ByCaryn James,
"Powerful" Colman Domingo stars as a real-life inmate of New York's infamous Sing Sing Correctional Facility in a moving film about an inspirational prison theatre programme.
When non-professionals appear alongside professional actors, the seams often show, resulting in an unconvincing hybrid. Not so for Sing Sing, a fact-based drama about a programme to rehabilitate prisoners through theatre. The Oscar-nominated Colman Domingo is at the centre as the real-life Divine G, imprisoned in New York's infamous Sing Sing Correctional Facility. He is surrounded by a cast of men formerly imprisoned there, non-actors playing versions of themselves. Against all odds, this works beautifully. Sing Sing is a polished, affecting film based on harsh but hopeful realities.
The film's perspective is a wildly different view from lurid prison dramas, or even documentaries. We are instantly put in the midst of a production of Rehabilitation Through the Arts, or RTA, an ongoing theatre programme in six New York State prisons. Divine G, the nickname for John Whitfield, is a founding member of the group and its star, as we see in the opening scene, as Domingo, in closeup and in character, recites from A Midsummer Night's Dream. Two other professionals have major roles. Paul Raci plays Brent Buell, the volunteer who visits the prison to run the program, and Sean San José is Mike Mike, Divine G's friend and another imprisoned RTA member. But most of the characters on screen – discussing what play to put on next and doing acting exercises – went through RTA. They are the story's true focus.
The main character among them is Clarence Maclin, known as Divine Eye. He brings superb depth and naturalism to his role as a man with a reputation for being hot-tempered who is also a sensitive Shakespeare fan who wants to join RTA. Film history is full of people who bombed at playing versions of themselves, but Maclin is the rare exception. Divine G and Divine Eye start out as wary rivals but become good friends. Maclin and Domingo are terrific collaborators, making their slow-growing bond believable.
Domingo has been powerful recently in Rustin and The Color Purple, and he is the same here, capturing Divine G's larger-than-life presence yet letting the rest of the cast shine too. Domingo is always central, but he makes that a reflection of the character's importance in the group, not an actor's star turn.
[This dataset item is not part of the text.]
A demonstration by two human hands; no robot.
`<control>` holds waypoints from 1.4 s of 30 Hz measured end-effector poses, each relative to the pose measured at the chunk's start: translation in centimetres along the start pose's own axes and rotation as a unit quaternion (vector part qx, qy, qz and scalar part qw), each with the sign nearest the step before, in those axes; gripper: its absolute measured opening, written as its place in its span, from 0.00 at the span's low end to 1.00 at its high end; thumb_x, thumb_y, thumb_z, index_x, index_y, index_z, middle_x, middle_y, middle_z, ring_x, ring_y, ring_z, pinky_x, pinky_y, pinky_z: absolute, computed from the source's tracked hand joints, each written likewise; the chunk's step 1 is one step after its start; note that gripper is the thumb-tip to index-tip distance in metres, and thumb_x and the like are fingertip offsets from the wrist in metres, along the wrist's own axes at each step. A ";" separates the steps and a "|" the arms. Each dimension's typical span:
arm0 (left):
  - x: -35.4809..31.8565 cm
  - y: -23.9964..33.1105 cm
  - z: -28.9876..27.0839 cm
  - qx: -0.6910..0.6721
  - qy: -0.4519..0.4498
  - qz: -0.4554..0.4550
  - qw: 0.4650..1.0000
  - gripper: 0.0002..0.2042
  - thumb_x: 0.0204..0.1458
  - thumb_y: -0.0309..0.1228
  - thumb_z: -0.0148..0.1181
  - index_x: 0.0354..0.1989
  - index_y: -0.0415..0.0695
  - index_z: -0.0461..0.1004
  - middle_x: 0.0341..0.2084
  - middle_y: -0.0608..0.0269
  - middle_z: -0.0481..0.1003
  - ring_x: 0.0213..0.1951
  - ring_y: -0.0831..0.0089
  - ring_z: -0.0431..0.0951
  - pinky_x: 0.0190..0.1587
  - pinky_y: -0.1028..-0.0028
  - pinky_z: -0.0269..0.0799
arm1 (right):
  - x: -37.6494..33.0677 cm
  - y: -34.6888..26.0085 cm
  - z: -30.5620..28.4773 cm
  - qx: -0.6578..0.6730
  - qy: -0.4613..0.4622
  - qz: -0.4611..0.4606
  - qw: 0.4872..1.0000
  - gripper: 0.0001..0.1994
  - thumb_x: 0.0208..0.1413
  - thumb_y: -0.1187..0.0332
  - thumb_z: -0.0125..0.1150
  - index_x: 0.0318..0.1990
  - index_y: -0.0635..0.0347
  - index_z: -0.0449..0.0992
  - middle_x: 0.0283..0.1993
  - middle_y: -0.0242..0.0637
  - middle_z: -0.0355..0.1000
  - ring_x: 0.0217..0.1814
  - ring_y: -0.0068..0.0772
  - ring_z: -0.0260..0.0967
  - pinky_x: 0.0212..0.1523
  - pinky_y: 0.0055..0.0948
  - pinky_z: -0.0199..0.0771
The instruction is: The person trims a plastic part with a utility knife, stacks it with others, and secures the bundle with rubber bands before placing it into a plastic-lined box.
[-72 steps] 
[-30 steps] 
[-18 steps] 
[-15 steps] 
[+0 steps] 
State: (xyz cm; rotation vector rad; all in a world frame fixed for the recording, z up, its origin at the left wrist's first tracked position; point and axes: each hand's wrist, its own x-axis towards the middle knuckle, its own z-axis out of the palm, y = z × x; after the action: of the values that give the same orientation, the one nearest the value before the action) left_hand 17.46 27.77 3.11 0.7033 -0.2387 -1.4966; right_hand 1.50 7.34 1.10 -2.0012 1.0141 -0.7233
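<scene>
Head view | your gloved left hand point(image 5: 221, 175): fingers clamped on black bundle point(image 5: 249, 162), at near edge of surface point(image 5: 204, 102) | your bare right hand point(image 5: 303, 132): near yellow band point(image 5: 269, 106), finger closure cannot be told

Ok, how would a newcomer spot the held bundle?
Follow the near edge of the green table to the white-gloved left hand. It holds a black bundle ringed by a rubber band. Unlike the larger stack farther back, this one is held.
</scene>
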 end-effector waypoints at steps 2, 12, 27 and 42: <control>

His unsentimental performance makes Divine G a man full of positive ideas and energy, with some anger and ego roiling deep inside.
Awards buzz for Domingo started in March, and has expanded to include the film itself
For its next production, RTA settles on a knowingly-ludicrous comedy cobbled together by Buell to give each of the men a role. As it was in real life, that time-travelling hodgepodge is called Breakin' the Mummy's Code, and includes an Egyptian mummy, gladiators, Hamlet and Freddy Krueger. Fortunately, the film shows limited parts of that production. Much of the action takes place behind the scenes in the rehearsal room, with some especially poignant acting exercises. In one, Buell asks the group members to describe a perfect moment. One man says it is looking across the Hudson River from Sing Sing to a spot where he knows his mother is looking back toward him. For another it is a memory of a picnic decades before with his wife. The film has been sharply edited for maximum effect, but that doesn't undermine the sincerity and lack of self-pity that runs through these moving, naturally expressed answers, improvised in the men's own words.
Sing Sing
Director: Greg Kwedar
Cast: Colman Domingo, Clarence Maclin, Sean San José, Paul Raci
Run time: 1hr 47m
The director, Greg Kwedar, has made a previous feature, Transpecos (2016), but is largely unknown. He has made astute choices here, although he might have done more to acknowledge the even rougher side of prison life. For the story's first half, the situation seems almost too idealised, with RTA members the most benign, forward-looking incarcerated people you've ever seen. But at a crucial moment, Kwedar undercuts that too-rosy possibility when Divine G reaches a breaking point. Domingo explodes in a yelling, crying meltdown which suggests all the long-term inner pain that his character has endured through the years in prison.
Part of the story involves Divine G's attempt to overturn his conviction on a murder charge, based on new evidence that proves his innocence. That subplot is damning to the criminal justice system, but it is also telling that it remains a subplot. The film never bludgeons viewers with a message, and in most cases we never learn why these men are in prison. The focus remains on their inner lives and hopes, and on the way theatre becomes a psychological and emotional life raft. (According to the RTA website, the reoffending rate for members of the programme is less than 3% compared to 60% nationally.)
Awards buzz for Domingo started at the South by Southwest festival in March, and has expanded to include the film itself. It is a small movie with steep odds against it, but it is also extraordinarily accomplished, and is being distributed by the awards powerhouse A24, so who knows?
The title Sing Sing has a layer of meaning beyond the name of the prison, alluding to the way art allows the characters' minds and hopes to soar and find expression. But this eloquent film could also have been titled, after Maya Angelou: I Know Why the Caged Bird Sings.